Genuine questions: what do you think the request was? To build the plan? To prepare the commit? Do you never have a second thought after looking at your output, or realize you forgot something you wanted to include? Could it be that they saw "one new function", thought "boy, there should really be two... what happened?" and changed their mind?

To your original comment, it would be like calling your intern to ask them to order lunch, and them letting you know the sandwich place you asked them to order from was closed, and should they just put in an order for next Tuesday at an entirely different restaurant instead? And then that intern hearing, "no, that's not what I want" saying "well, I don't respect your 'no'" and doing it anyways.

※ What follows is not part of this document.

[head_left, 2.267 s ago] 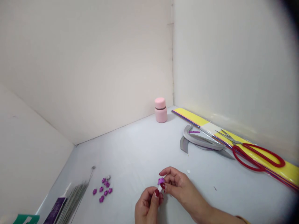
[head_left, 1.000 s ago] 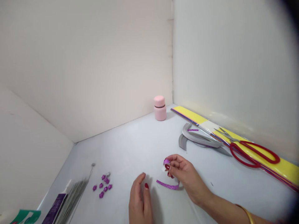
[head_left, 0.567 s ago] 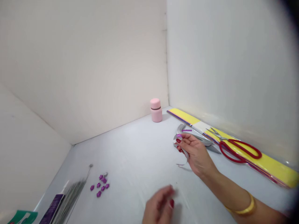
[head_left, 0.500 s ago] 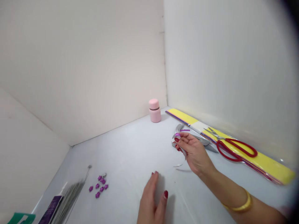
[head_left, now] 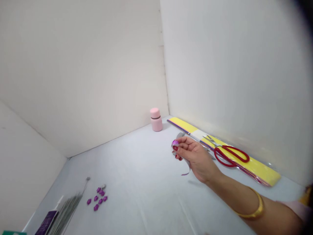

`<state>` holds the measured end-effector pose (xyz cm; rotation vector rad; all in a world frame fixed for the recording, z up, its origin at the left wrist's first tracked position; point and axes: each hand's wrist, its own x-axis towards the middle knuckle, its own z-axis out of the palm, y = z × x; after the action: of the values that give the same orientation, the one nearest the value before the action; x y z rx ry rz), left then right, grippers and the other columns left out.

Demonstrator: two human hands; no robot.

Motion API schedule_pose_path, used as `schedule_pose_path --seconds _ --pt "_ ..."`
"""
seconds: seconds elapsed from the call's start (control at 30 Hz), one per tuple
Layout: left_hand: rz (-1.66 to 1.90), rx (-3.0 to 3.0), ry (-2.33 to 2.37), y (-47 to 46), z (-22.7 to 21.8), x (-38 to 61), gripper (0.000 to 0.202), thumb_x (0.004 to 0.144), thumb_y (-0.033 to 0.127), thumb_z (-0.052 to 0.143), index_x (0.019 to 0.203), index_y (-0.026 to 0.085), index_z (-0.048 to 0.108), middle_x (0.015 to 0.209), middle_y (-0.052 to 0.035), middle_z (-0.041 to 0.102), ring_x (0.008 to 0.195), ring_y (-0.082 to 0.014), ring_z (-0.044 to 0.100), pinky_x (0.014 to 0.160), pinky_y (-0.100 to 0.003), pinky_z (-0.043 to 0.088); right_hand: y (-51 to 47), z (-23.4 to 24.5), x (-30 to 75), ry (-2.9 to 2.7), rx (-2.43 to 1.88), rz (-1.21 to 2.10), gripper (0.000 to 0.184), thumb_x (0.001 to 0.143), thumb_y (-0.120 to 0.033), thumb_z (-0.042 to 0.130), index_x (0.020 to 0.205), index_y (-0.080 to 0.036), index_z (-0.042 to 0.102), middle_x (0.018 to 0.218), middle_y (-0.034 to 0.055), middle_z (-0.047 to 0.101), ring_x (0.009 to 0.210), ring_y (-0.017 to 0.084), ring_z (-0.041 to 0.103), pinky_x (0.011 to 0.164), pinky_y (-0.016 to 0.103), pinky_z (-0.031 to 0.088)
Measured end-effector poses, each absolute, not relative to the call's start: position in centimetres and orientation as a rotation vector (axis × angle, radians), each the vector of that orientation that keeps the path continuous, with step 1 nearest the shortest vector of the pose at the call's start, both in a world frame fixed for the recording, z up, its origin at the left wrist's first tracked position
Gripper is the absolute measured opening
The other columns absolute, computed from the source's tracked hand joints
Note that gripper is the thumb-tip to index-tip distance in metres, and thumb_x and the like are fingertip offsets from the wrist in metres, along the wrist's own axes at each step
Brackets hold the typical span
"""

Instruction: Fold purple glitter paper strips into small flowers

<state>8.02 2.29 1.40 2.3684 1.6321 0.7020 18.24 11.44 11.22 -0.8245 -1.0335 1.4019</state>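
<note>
My right hand (head_left: 193,156) is pinched shut on a small curl of purple glitter paper (head_left: 175,142), and a thin paper strip (head_left: 186,173) hangs below it. Just behind the fingers lie curved grey paper strips (head_left: 180,134), partly hidden by the hand. A gold bangle (head_left: 254,209) circles my right forearm. My left hand is out of the picture. Far to the left, several small purple glitter flowers (head_left: 97,198) lie in a loose group, well away from my right hand.
Red-handled scissors (head_left: 228,156) rest on a long pack of yellow paper strips (head_left: 244,156) along the right wall. A pink jar (head_left: 156,120) stands in the back corner. A bundle of thin wire stems (head_left: 66,212) and a purple tube (head_left: 46,223) lie at the front left.
My left hand has dropped out of view. The right hand, still holding the purple curl, stays beside the grey strips, and the whole view has swung so that everything sits further left.
</note>
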Motion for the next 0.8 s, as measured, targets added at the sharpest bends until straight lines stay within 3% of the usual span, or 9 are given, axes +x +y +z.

"Do X" -> "Here are the anticipated actions (which might deviate from your explicit intent), should I implement?" -> "no, that's not actually what I want"

is a clear instruction set and a completely normal thought pattern.


Replies

vova_hn2yesterday at 2:02 PM

My point is that I don't see any scenario in which sending a ton of input tokens (the whole past conversation) and expecting output that literally does nothing is absolutely pointless.

Like, sure, if the model were "smarter" it would probably generate something like "Okay, I won't do it.". What is the value of the response "Okay, I won't do it."? Why did you just waisted time and compute to generate it?

> Do you never have a second thought after looking at your output, or realize you forgot something you wanted to include? Could it be that they saw "one new function", thought "boy, there should really be two... what happened?" and changed their mind?

Sure, all of those are totally valid. And in each of this cases it would be better to just don't make the request at all or make the request with the correction.

> like calling your intern

LLM is not human. It can't act on it's own without you triggering it to act. Unlike the intern in your example who will be wasting time and getting frustrated if they don't receive a response from you. With model you can just abandon this "conversation" (which is really just a growing context that you send again and again with every request) forever or until you are ready to continue it. There is no situation when just adding "no" to the conversation is useful.